Apple Silicon, A Year In

4 minute read

Wow, where to start?

The performance of the M1-series of Apple CPU’s is just simply amazing. We are finally seeing ARM CPU’s that can compete in the desktop space. In terms of raw performance, they’re staggering! When you switch to performance-per-watt, then nothing even comes close. This is total a toal “cake-eating” situation for Mac fans, and may even foresee a shift into more mainstream ARM desktop CPUs.1

We have had server CPUs working and available for a while, although not really available to consumers (I’m looking at you, AWS Graviton!) as they are hyperscaler-only, in-house designed parts. Now that Apple is bringing ARM chips to the mainstream, will wee see finally see ATX form-factor ARM boards? I am starting to think not…

The hyperscalers are buying the lion’s share of today’s hardware, with CPU’s being at the center of it. They are driving the economics of the IT industry more than ever. We are at the point where they are getting their own bespoke HW, and their own bespoke CPU SKU’s even for “mainstream” x86 processors. Their ARM CPU’s are going to be even more bespoke (if that makes sense?) in the fact that each platform’s CPU’s will be built to what their operator (AWS, GCP, Azure) values and thinks is best.

For better or worse, the world seems to have moved-on. There will always be tinkerers and homelabbers (guilty!) who run their own gear, but I am starting to believe that the majority of IT professionals starting out today could perceivably go their entire career without ever having to manage their own infrastructure HW.2 I am not talking about gamer PC’s or laptops or even home NAS appliacnes (QNAP, Synology, etc.) I am talking about server-class HW (or near sever-class HW.)

What this all means is that there is not much of a market for server-class (or near) ARM mainboards for the datacenter – which is what trickles-down to homelabbers and tinkerers. There was a time when it looked like there might be, but most of those efforts were not large in scale and/or were stillborn. In fact, some of the IP and talent that was working on that was either hired or acquired by the hyperscalers to jumpstart their ARM efforts.

What this means is that x86 processors will be the mainstream home platform for the forseeable future because there is so much investment in the gaming world in that platform. Both major home gaming consoles are x86 (PS5 and Xbox Series X) However, the other big player, the Nintendo Switch, is ARM-based…so it is even creeping in there, as well. As games get used the the ARM ISA as a platform and have optimized code for it also, the lock-in that x86 has will be even more tenuous, so there is definitly the possibiltiy of clouds on the horizon.

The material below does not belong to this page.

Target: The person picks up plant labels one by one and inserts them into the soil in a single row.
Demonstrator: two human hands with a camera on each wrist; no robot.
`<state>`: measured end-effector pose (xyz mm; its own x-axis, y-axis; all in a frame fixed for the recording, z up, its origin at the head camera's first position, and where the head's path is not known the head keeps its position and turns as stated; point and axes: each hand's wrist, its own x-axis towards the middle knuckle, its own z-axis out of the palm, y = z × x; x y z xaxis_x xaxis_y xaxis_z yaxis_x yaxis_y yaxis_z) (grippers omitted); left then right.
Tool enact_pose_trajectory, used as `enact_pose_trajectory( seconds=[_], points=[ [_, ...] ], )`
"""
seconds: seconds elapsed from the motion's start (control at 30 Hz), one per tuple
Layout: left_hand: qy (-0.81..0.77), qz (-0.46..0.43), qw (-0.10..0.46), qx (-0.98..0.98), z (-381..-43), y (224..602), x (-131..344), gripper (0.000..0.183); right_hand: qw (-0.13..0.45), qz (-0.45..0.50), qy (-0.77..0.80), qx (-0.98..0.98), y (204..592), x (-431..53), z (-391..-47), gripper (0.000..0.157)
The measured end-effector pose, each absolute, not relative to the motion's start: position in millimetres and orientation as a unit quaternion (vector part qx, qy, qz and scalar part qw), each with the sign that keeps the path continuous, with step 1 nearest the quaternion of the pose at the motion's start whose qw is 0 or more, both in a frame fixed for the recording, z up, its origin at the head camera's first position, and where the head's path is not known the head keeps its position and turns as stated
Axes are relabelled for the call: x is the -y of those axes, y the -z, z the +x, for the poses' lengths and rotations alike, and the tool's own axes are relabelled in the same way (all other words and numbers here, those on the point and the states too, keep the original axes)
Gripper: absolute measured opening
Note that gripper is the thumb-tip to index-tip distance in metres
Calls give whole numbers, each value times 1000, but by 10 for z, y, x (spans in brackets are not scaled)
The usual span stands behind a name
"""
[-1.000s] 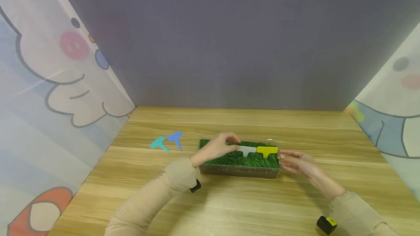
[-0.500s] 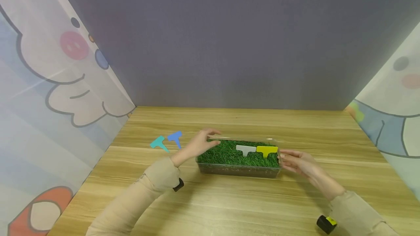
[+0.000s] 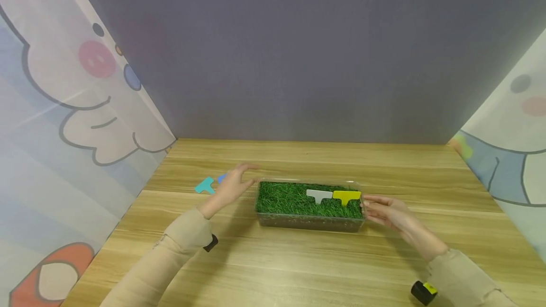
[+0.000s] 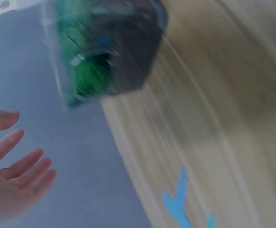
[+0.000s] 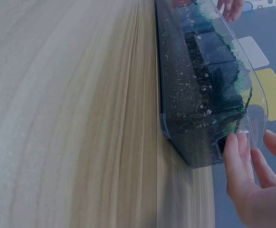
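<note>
My left hand (image 3: 229,187) hovers left of a clear plastic planter box (image 3: 311,221), fingers apart and holding nothing. It partly hides a blue T-shaped plant label (image 3: 221,178) on the table; the label's stem shows in the left wrist view. A teal plant label (image 3: 205,185) lies beside it. Green artificial grass (image 3: 283,198) fills the box top, with dark soil visible through the walls. A white plant label (image 3: 319,195) and a yellow plant label (image 3: 346,195) stand in the grass. My right hand (image 3: 392,214) touches the box's right end with fairly straight fingertips.
The box stands on a wood-grain table (image 3: 298,269). A grey panel (image 3: 298,56) rises behind the table, and cartoon-printed sheets (image 3: 55,131) flank it. A black wrist device (image 3: 424,293) sits by the right sleeve.
My left hand has moved away from the white label, leftward across the grass and past the box's left end, over the blue label. My right hand stays at the box end.
</note>
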<state>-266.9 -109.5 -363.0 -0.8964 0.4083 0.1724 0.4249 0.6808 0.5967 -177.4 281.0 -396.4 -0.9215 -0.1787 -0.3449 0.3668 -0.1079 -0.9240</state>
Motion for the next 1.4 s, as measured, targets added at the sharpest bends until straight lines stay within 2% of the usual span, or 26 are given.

Finally, it seems like Intel is now looking to package x86 into MCM-style deployments, similar to how AMD has been building their EPYC and Ryzen parts, with a potentially even higher amount of integration of AI/ML computing and other “goodies” that is similar to what Apple is doing. This means that HW is becoming more specialized and less generic, and because we are in the land of giant procurers of bespoke hardware, most of these SKU’s will probably not be available “downstream” – maybe not ever.3

  1. The Microsoft “Windows S” ARM CPUs have been repurposed/”uprated” smartphone CPU’s from Qualcomm. 

  2. If you break down a homelab budget to even $1-2k/year (which is small) it gets you a LOT of cloud computing, particularly if you’re learning, and don’t have lots of long-running jobs. 

  3. I seriously doubt that Amazon will ever let any Graviton CPU’s leave their datacenters in a running condition. There’s no grey market when it comes to hyperscaler gear. Once they’re done the metal is recycled and the CPUs are probably ground into paving silicon.